Stock issued to but not signed by Moses Taylor.

Moses Taylor (January 11, 1806 – May 23, 1882) was a 19th-century New York merchant and banker and one of the wealthiest men of that century. At his death, his estate was reported to be worth $70 million, or about $1.9 billion in today's dollars. He controlled the National City Bank of New York (later to become Citibank), the Delaware, Lackawanna & Western railroad, and the Moses Taylor & Co. import business, and he held numerous other investments in railroads and industry.

Taylor was born on January 11, 1806 to Jacob B. Taylor and Martha (née Brant) Taylor. His father was a close associate of John Jacob Astor and acted as his agent by purchasing New York real estate while concealing Astor's interest. Astor's relationship with the Taylor family provided Moses with an early advantage.

At age 15, Moses Taylor began working at J. D. Brown shippers. He soon moved to a clerk's position in the firm of Gardiner Greene Howland and Samuel Howland's firm G. G. & S. Howland Company of New York, a shipping and import firm that traded with South America.

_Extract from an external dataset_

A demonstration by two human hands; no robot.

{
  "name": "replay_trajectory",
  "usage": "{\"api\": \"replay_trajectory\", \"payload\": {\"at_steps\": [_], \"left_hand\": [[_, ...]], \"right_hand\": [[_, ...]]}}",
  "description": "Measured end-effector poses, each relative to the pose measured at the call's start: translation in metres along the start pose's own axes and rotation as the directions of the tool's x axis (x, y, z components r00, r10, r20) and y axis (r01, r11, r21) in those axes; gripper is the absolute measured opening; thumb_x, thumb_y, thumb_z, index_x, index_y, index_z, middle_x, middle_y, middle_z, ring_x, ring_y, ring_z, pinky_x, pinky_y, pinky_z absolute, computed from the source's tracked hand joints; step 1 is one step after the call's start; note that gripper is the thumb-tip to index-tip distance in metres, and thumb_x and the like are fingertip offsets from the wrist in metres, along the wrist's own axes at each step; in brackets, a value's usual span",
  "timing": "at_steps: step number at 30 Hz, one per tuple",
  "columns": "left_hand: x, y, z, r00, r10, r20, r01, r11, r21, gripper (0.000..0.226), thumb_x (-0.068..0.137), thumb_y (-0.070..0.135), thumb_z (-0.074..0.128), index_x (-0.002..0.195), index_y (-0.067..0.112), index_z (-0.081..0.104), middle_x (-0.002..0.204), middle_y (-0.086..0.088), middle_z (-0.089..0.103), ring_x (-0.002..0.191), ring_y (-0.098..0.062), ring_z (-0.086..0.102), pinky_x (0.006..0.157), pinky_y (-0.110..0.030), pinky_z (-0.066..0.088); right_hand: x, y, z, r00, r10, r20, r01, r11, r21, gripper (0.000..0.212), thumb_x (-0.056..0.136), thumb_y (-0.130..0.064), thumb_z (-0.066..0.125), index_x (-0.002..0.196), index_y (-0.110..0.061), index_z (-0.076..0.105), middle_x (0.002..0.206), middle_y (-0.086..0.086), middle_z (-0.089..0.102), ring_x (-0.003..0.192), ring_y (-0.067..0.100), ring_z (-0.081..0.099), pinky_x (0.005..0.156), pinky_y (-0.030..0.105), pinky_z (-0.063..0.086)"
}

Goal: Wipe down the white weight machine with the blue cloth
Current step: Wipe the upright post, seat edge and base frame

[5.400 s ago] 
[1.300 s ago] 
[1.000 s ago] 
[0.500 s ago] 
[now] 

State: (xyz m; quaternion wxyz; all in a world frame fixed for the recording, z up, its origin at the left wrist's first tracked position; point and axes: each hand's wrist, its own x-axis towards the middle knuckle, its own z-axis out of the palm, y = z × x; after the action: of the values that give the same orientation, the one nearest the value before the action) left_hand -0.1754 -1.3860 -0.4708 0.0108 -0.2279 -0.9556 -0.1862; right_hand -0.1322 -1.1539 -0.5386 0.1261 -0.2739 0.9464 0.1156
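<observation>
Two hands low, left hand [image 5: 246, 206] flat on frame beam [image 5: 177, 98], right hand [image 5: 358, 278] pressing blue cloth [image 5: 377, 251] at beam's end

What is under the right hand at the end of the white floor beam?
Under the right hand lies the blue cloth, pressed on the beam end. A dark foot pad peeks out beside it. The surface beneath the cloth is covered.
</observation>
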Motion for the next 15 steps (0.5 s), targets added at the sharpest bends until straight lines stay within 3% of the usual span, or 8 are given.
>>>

By 1832, at age 26, Moses had sufficient wealth to marry, leave the Howland company, and start his own business as a sugar broker. As such he dealt with slave-owning Cuban sugar growers, found buyers for their product, exchanged currency, and advised and assisted them with their investments. He nurtured relationships with those slave-owners, who relied on him for loans and investments to support their plantations. Taylor never visited Cuba, but his friendship with Henry Augustus Coit, a prominent trader who was fluent in Spanish, enabled him to trade with the Cuban growers. Taylor soon discovered that loans and investments provided returns that were as good as, or better than, those from the sugar business, although the sugar trade remained a core source of income. By the 1840s his income was largely from interest and investments. By 1847, Moses Taylor was listed as one of New York City's 25 millionaires.

When the Panic of 1837 allowed Astor to take over what was then City Bank of New York (today known as Citibank), he named Moses Taylor as director. Moses himself had doubled his fortune during the panic, and brought his growing financial connections to the bank. He acquired equity in the bank and in 1855 became its president, operating it largely in support of his and his associates' businesses and investments.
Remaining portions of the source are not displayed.